• Collected data
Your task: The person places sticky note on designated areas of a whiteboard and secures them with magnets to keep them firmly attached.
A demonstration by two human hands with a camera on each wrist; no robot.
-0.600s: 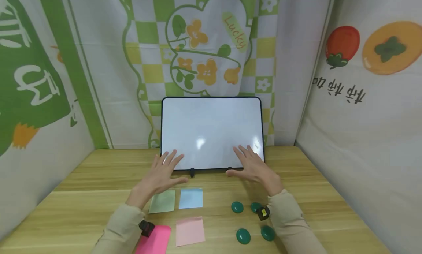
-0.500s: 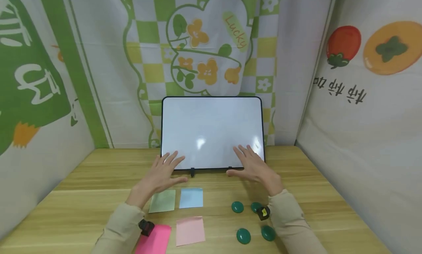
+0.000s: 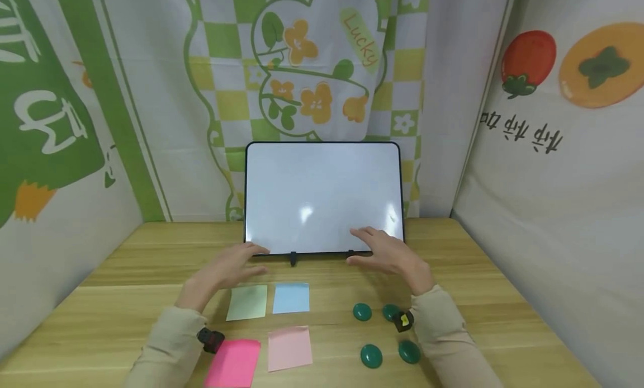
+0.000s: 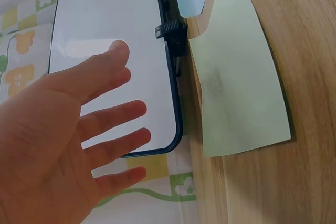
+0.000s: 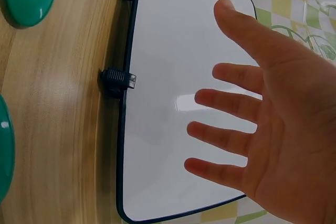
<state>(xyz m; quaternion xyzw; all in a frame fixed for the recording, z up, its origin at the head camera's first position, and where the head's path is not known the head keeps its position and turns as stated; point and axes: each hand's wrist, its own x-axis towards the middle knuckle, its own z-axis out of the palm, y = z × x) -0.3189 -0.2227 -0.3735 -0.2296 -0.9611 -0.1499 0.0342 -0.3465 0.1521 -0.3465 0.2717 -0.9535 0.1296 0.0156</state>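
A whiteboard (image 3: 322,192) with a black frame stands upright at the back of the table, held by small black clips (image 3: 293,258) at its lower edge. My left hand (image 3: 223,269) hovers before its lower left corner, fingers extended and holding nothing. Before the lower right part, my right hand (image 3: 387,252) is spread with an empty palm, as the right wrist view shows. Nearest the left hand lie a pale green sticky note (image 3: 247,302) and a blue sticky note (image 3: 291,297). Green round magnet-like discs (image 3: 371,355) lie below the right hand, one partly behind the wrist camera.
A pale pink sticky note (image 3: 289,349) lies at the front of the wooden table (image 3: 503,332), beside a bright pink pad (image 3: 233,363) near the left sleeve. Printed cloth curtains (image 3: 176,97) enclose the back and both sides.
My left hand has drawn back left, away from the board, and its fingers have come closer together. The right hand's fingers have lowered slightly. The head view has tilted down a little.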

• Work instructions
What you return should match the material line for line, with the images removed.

• Output
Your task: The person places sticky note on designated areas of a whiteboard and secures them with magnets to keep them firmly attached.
A demonstration by two human hands with a camera on each wrist; no robot.
-0.600s: 
-0.500s: 
+0.000s: 
+0.000s: 
+0.000s: 
<state>(xyz m; quaternion xyzw; all in a frame fixed for the recording, z up, its origin at the head camera's first position, and where the head's path is not known the head keeps its position and turns as stated; point and axes: each hand's wrist, its own x-axis towards the middle knuckle, its own z-axis out of the palm, y = z × x) -0.3189 -0.2227 -0.3735 -0.2296 -0.9611 -0.1499 0.0342 -0.3465 0.1521 -0.3465 0.2717 -0.9535 0.1296 0.0156</state>
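A whiteboard (image 3: 322,192) with a black frame stands upright at the back of the table, held by small black clips (image 3: 293,258) at its lower edge. My left hand (image 3: 223,269) hovers before its lower left corner, fingers extended and holding nothing. Before the lower right part, my right hand (image 3: 387,252) is spread with an empty palm, as the right wrist view shows. Nearest the left hand lie a pale green sticky note (image 3: 247,302) and a blue sticky note (image 3: 291,297). Green round magnet-like discs (image 3: 371,355) lie below the right hand, one partly behind the wrist camera.
A pale pink sticky note (image 3: 289,349) lies at the front of the wooden table (image 3: 503,332), beside a bright pink pad (image 3: 233,363) near the left sleeve. Printed cloth curtains (image 3: 176,97) enclose the back and both sides.
My left hand has drawn back left, away from the board, and its fingers have come closer together. The right hand's fingers have lowered slightly. The head view has tilted down a little.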

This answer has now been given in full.